More book reviews later this week. Happy traveling, happy thinking and typing, and happy reading!

Friday, March 16, 2007

Reviews: DeNiro, Bertozzi

Well, if you're in New York today you know exactly why a four-hour drive to the NAIBAhood gathering in Rehoboth is out of the question... "wintry mix" being some of the scariest weather imaginable, especially on the roads. Disappointed as I am to miss Steve Crane's workshop on buying non-book inventory, there's something to be said for hunkering down in our own hometown on such a day. Before I meet up with some bookselling buddies for an impromptu brainstorming session, here are some book reviews for this wintry day.

Working through my backlog of read books, in order of reading...

Skinny Dipping in the Lake of the Dead: Stories
By Alan DeNiro
(Small Beer Press, 2006)

This is one of the Litblog Co-Op nominees for spring, and it's one of those happy coincidences where I find myself obliged to read a book I'd been meaning to read anyway. Small Beer Press, the brainchild of indie fantasist Kelly Link and company, is one of the best of the new small presses, in my opinion, and I'd been hearing very good things about this short story collection from my more avant garde reading friends.

And darn right they were, as it turns out.

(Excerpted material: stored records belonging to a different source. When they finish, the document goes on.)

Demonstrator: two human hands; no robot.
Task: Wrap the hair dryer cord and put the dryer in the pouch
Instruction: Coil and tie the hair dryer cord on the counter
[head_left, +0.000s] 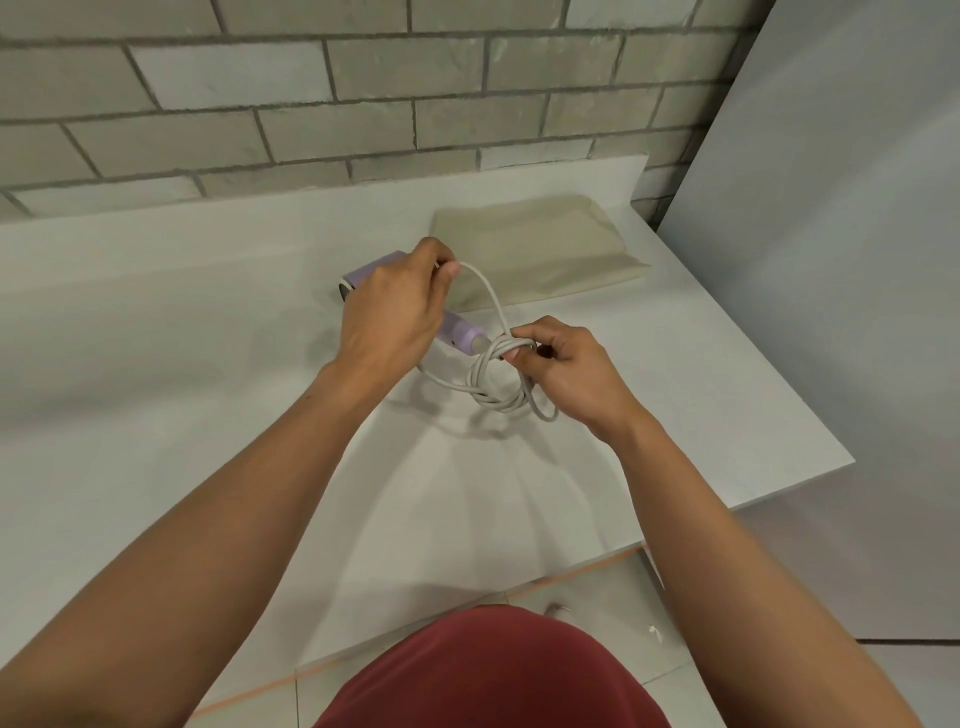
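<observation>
A lilac hair dryer (464, 333) lies on the white counter (182, 322), mostly hidden under my left hand. Its white cord (493, 387) hangs in several loops beside the handle end. My right hand (563, 371) grips the bundle of loops at its top. My left hand (400, 306) pinches a free stretch of cord between thumb and fingers, and that stretch arcs over to the bundle. A beige fabric pouch (535, 249) lies flat on the counter just behind both hands.
A grey brick wall (311, 93) rises behind the counter. A pale panel (831, 208) stands to the right. The counter's right edge (810, 415) runs diagonally close to my right hand, with tiled floor below.
</observation>
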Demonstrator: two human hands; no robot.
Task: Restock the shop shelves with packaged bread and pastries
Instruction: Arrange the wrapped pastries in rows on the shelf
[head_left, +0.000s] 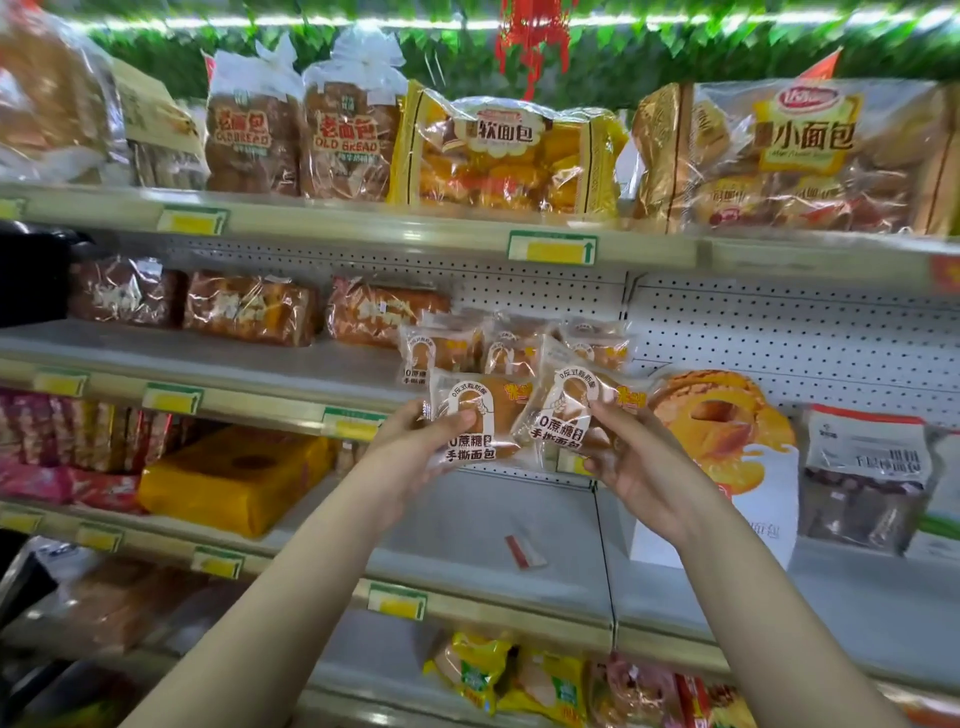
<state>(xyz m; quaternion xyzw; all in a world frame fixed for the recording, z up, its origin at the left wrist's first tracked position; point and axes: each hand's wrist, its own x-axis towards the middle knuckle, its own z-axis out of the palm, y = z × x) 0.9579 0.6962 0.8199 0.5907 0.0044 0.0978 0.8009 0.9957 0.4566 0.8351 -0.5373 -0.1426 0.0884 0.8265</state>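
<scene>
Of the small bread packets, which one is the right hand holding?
The tilted front packet, right of the pair; the left hand holds its neighbour, and the rest sit on the shelf behind.

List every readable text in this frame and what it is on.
"老面包 OLD BREAD": tall clear bags of brown loaf.
"软面包": yellow-edged clear bag of buns.
"小面包": large gold bag.
"0蔗糖 手撕面包": small clear bread packets in left hand and right hand.
Yellow shelf tags, white pack far right: too blurred.
</scene>
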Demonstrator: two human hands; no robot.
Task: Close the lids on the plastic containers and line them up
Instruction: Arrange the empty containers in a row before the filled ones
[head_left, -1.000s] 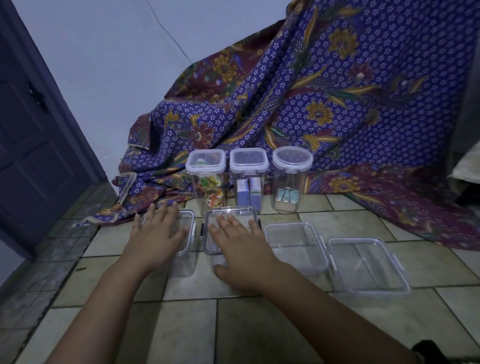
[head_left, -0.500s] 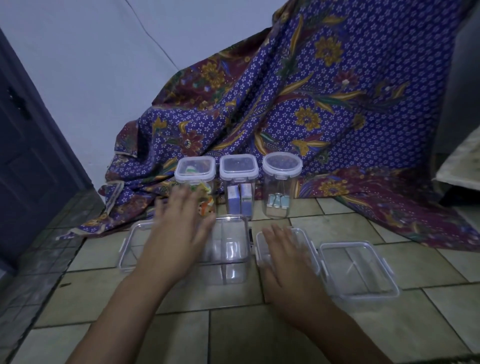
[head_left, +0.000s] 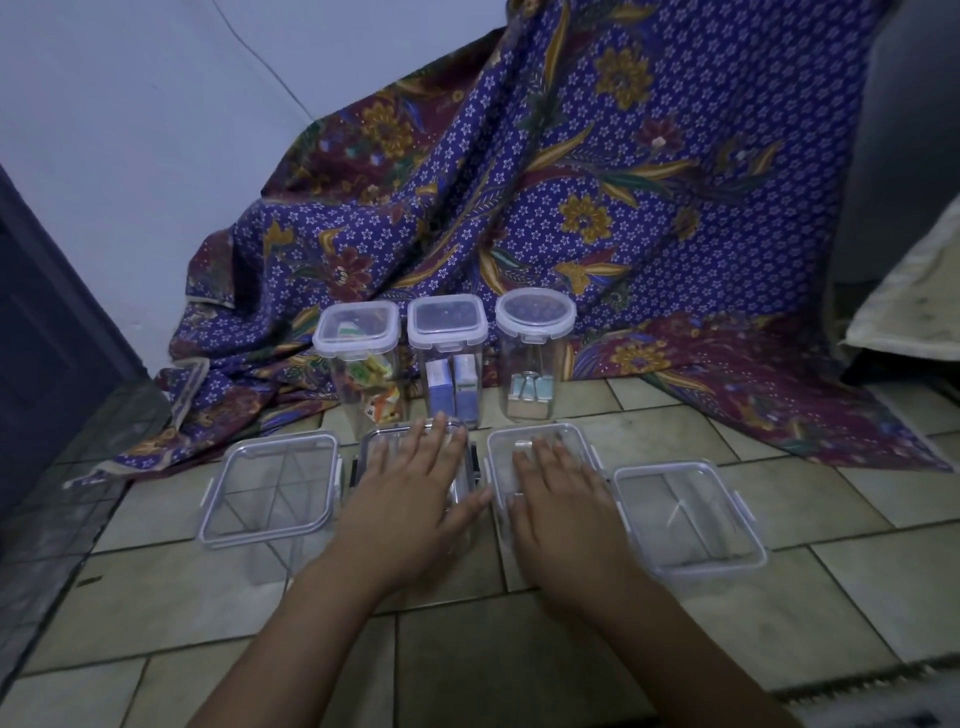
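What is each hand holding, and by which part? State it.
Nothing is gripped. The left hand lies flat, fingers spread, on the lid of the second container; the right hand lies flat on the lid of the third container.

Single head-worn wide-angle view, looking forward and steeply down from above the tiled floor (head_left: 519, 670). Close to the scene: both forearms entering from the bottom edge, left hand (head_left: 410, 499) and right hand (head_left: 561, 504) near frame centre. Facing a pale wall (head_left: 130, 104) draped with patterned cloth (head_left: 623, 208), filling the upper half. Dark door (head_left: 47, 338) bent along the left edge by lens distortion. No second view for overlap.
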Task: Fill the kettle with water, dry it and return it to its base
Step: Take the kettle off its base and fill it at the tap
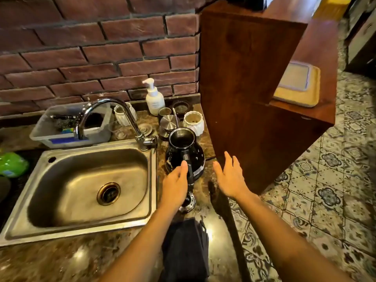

Alan DeNiro is another one of those genre-straddling writers who tackles big emotional/psychological/political issues through stranger and larger than life scenarios. The collection opens with an invasion of a small college town by, apparently, the soldiers of the ancient Byzantine empire, but it's really about the narrator's absent not-quite-lover, and the harsh aesthetics of the Byzantines seep into the attraction of unrequited longing. "Cuttlefish" and "Salting the Map" are standouts, strange worlds that keep tilting just when you think you've got your bearings. The title story is perhaps the best, set in a just-barely-futuristic world where teenagers have more or less seceded into their own towns and regional tribalism rules the day, but FedEx and MasterCard are the sponsors of the insta-bands and scenes that are popping up. The arc of the story is kind of indescribable, and the Lake of the Dead is not what you'd expect, but it rings true with the vibe of adolescent honesty and growing up and all that stuff.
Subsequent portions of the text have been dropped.